Task brief
What lines in the listing below hold the string "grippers"? Please copy them out.

Supplied material
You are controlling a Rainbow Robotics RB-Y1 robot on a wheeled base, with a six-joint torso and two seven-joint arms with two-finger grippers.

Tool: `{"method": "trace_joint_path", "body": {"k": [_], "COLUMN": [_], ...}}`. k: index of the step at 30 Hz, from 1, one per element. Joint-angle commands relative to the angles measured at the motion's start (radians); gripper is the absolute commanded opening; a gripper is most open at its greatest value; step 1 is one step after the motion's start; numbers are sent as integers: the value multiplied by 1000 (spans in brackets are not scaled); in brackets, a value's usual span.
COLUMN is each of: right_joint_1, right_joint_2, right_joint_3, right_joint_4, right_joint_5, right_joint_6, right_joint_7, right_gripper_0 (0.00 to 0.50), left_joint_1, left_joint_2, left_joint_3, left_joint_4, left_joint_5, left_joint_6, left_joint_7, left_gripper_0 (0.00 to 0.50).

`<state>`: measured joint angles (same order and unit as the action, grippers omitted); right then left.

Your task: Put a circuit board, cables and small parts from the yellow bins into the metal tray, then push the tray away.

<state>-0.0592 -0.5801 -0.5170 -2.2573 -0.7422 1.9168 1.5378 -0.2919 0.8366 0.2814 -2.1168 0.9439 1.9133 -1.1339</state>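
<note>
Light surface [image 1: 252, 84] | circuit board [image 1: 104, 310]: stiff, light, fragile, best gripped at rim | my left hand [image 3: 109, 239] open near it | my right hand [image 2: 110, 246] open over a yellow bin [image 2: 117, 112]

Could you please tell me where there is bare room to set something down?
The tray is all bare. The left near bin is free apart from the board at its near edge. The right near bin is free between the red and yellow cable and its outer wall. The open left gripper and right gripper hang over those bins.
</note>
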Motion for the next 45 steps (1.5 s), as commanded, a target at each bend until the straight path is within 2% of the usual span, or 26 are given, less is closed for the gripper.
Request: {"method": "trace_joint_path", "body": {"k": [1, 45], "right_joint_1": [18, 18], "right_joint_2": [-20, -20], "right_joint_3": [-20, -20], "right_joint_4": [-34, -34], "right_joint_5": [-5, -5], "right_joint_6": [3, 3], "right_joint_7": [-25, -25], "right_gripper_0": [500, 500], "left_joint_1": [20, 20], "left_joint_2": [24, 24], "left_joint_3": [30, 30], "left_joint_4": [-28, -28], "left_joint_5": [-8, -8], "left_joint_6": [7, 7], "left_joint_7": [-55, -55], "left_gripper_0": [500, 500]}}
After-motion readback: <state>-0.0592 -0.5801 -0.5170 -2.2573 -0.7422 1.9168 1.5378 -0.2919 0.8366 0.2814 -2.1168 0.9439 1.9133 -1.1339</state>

Written response
You are controlling a Rainbow Robotics RB-Y1 robot on a wheeled base, with a six-joint torso and two seven-joint arms with two-finger grippers.
`<state>`: measured joint angles (same order and unit as the action, grippers omitted); right then left.

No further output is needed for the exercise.